● **Exercise directions**
As you work through the listing below, copy each line exactly and drop the images.

'''

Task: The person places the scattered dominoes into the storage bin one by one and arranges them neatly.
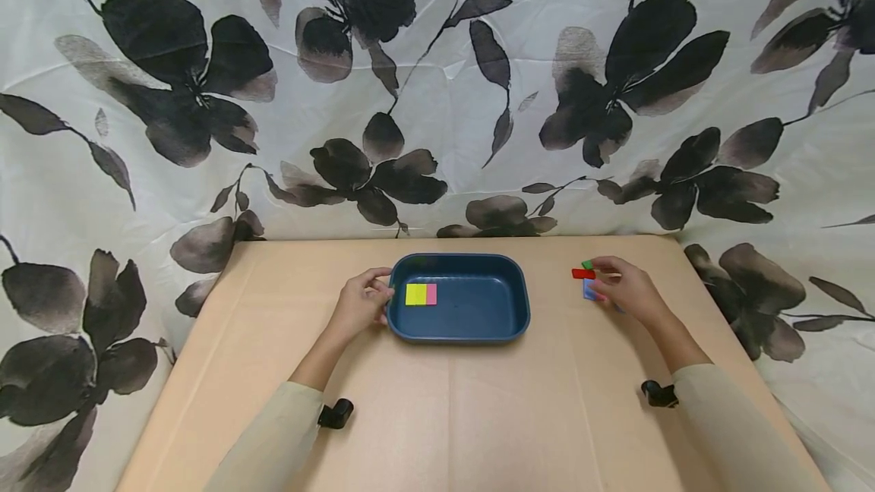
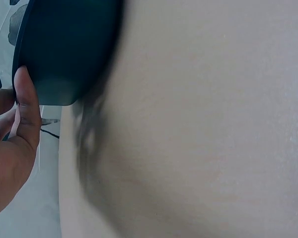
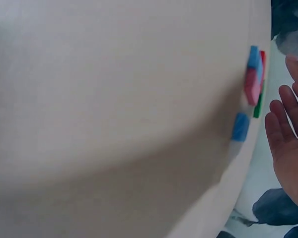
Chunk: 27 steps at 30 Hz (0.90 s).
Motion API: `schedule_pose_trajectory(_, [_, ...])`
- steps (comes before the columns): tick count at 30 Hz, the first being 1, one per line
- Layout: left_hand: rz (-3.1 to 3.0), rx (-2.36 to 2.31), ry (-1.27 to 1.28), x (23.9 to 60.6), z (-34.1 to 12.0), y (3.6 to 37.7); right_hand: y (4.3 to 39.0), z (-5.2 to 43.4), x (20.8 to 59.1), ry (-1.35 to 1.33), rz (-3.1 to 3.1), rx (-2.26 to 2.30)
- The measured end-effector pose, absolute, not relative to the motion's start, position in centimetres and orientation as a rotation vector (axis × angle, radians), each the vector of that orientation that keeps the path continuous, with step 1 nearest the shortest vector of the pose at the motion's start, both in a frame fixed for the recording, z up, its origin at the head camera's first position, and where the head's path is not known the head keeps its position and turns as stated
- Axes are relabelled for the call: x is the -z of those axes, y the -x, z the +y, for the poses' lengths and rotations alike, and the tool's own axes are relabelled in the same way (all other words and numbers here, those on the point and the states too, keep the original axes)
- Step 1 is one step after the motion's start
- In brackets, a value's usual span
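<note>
A dark blue rectangular tray (image 1: 478,301) stands near the back of the table. My left hand (image 1: 361,299) pinches its left rim, thumb (image 2: 27,94) against the outer wall. Inside the tray a yellow block (image 1: 415,294) and a narrower pink block (image 1: 431,294) lie side by side. To the right, my right hand (image 1: 629,291) hovers by a cluster of small blocks, its fingers (image 3: 288,111) extended and apart from them. The cluster shows a red block (image 1: 579,274), a green block (image 1: 586,265), a blue block (image 1: 589,290) and a pink block (image 3: 252,87). Another blue block (image 3: 240,127) lies slightly apart.
The light wooden-toned table (image 1: 506,408) extends toward me and between tray and blocks. Behind its back edge hangs a white cloth (image 1: 472,135) with dark flowers. A black wrist device (image 1: 336,414) sits at the left cuff, another (image 1: 659,393) at the right.
</note>
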<state>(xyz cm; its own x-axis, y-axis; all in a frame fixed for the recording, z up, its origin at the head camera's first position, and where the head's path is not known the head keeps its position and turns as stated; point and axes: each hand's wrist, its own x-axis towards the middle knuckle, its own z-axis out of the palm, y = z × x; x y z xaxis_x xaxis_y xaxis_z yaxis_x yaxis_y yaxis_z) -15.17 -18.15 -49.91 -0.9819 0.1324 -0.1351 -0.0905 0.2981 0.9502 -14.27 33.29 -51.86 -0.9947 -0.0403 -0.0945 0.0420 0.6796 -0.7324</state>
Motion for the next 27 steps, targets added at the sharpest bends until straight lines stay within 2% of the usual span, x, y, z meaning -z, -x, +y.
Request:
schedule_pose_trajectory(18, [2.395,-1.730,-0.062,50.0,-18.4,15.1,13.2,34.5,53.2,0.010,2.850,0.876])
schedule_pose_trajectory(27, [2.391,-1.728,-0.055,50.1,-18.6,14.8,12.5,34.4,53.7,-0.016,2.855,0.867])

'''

● **Your solution**
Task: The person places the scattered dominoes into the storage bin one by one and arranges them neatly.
Chunk: 27 steps at 30 Hz (0.90 s).
Motion API: `schedule_pose_trajectory(_, [_, ...])`
- steps (comes before the columns): tick count at 30 Hz, the first being 1, one per line
- Layout: left_hand: rz (-3.1 to 3.0), rx (-2.36 to 2.31), ry (-1.27 to 1.28), x (23.9 to 60.6), z (-34.1 to 12.0), y (3.6 to 37.7); right_hand: y (4.3 to 39.0), z (-5.2 to 43.4), x (20.8 to 59.1), ry (-1.35 to 1.33), rz (-3.1 to 3.1), rx (-2.26 to 2.30)
- The measured end-effector pose, absolute, not relative to the motion's start, position in centimetres and orientation as a rotation vector (axis × angle, radians), each the vector of that orientation that keeps the path continuous, with step 1 nearest the shortest vector of the pose at the motion's start, both in a frame fixed for the recording, z up, its origin at the head camera's first position, and where the head's path is not known the head keeps its position and turns as stated
- Axes are relabelled for the call: x is the -z of those axes, y the -x, z the +y, for the poses' lengths and rotations alike, and the tool's own axes are relabelled in the same way (all other words and numbers here, those on the point and the states too, keep the original axes)
- Step 1 is one step after the motion's start
- In brackets, a value's usual span
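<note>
A dark blue rectangular tray (image 1: 478,301) stands near the back of the table. My left hand (image 1: 361,299) pinches its left rim, thumb (image 2: 27,94) against the outer wall. Inside the tray a yellow block (image 1: 415,294) and a narrower pink block (image 1: 431,294) lie side by side. To the right, my right hand (image 1: 629,291) hovers by a cluster of small blocks, its fingers (image 3: 288,111) extended and apart from them. The cluster shows a red block (image 1: 579,274), a green block (image 1: 586,265), a blue block (image 1: 589,290) and a pink block (image 3: 252,87). Another blue block (image 3: 240,127) lies slightly apart.
The light wooden-toned table (image 1: 506,408) extends toward me and between tray and blocks. Behind its back edge hangs a white cloth (image 1: 472,135) with dark flowers. A black wrist device (image 1: 336,414) sits at the left cuff, another (image 1: 659,393) at the right.
</note>
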<state>(xyz cm; its own x-axis, y-axis; all in a frame fixed for the recording, z up, its origin at the head camera's first position, and where the head's path is not known the head keeps its position and turns as stated; point and axes: each hand's wrist, its own x-axis towards the middle knuckle, its own z-axis out of the palm, y = z × x; x y z xaxis_x xaxis_y xaxis_z yaxis_x yaxis_y yaxis_z) -15.17 -18.15 -49.91 -0.9819 0.1324 -0.1351 -0.0905 0.2981 0.9502 -14.27 33.29 -51.86 -0.9947 -0.0403 -0.0945 0.0420 0.6796 -0.7324</state>
Motion for the next 27 steps, targets added at the sharpest bends until straight lines stay within 2% of the usual span, x, y, z meaning -z, -x, +y.
Request:
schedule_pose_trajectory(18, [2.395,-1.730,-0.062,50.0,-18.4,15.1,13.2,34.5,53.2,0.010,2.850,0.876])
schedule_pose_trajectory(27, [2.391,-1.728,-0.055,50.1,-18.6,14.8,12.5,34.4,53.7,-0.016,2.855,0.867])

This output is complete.